Bunuel wrote:
Official Solution:
If \(P@ = \frac{P}{P-1}\), what is the value of \(P@@\)?
A. \(\frac {P}{P-1}\)
B. \(\frac{1}{P}\)
C. \(P\)
D. \(2 - P\)
E. \(P - 1\)
Solution 1. Pick numbers. If \(P = 2\). Then \(P@ = \frac{2}{2 - 1} = 2\). If \(P@ = P\), then \(P@@ = P\).
Solution 2. Algebra: \(P@ = \frac{P}{(P-1)}\). Take this value and substitute it for \(P\) to find \(P@@\). We will get \(\frac{\frac{P}{(P-1)}}{\frac{P}{(P-1)} - 1}\). Simplify to get the following expression: \(\frac{\frac{P}{(P-1)}}{\frac{1}{(P-1)}}\). Dividing eliminates \(P-1\) and we get \(\frac{P}{1}\) or P.
Answer: C
BunuelThis question took me a minute to understand. I do not mean to come out questioning your explanation, but I am not sure it was complete.
The picking number explanation might not be complete.
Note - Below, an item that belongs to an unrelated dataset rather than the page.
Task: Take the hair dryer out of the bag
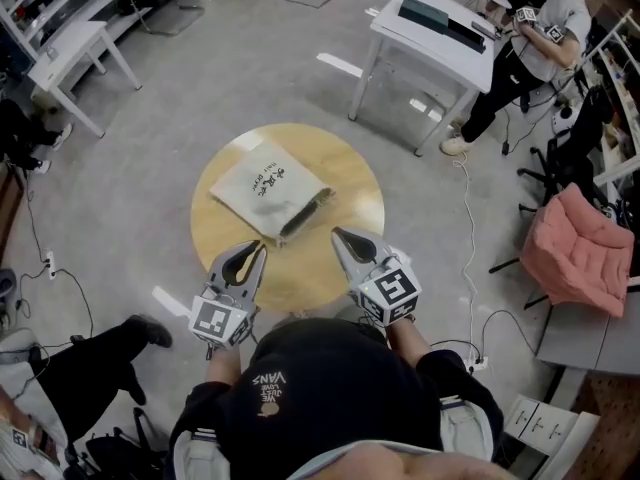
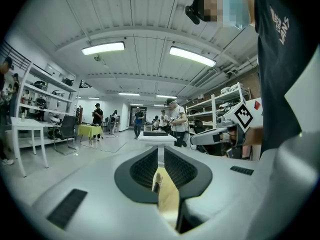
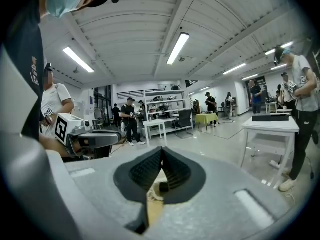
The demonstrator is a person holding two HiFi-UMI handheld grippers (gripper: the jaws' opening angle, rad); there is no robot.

It is my understanding that 2 is a unique number and should be avoided when using the testing cases approach. For example, if we set 4 = P the explanation P@=P, so P@@ = P does not work.
For example if P = 4: 4/(4-1) -> P@ = 4/3 this does not yield the result P@=P so you cannot then use the logic suggested above to find that P@@ = P. It is not until we substitute again that we find P@@=P.
If P@ = 4/3 then P@@ = (4/3)/((4/3)-1) -> (4/3)/((4/3)-(3/3)) -> (4/3)/(1/3) -> 4 which = P so therefore P@@=P
I think the above offers a more complete explanation of the substitution above. Bunuel, please correct me if my explanation is inefficient or incorrect.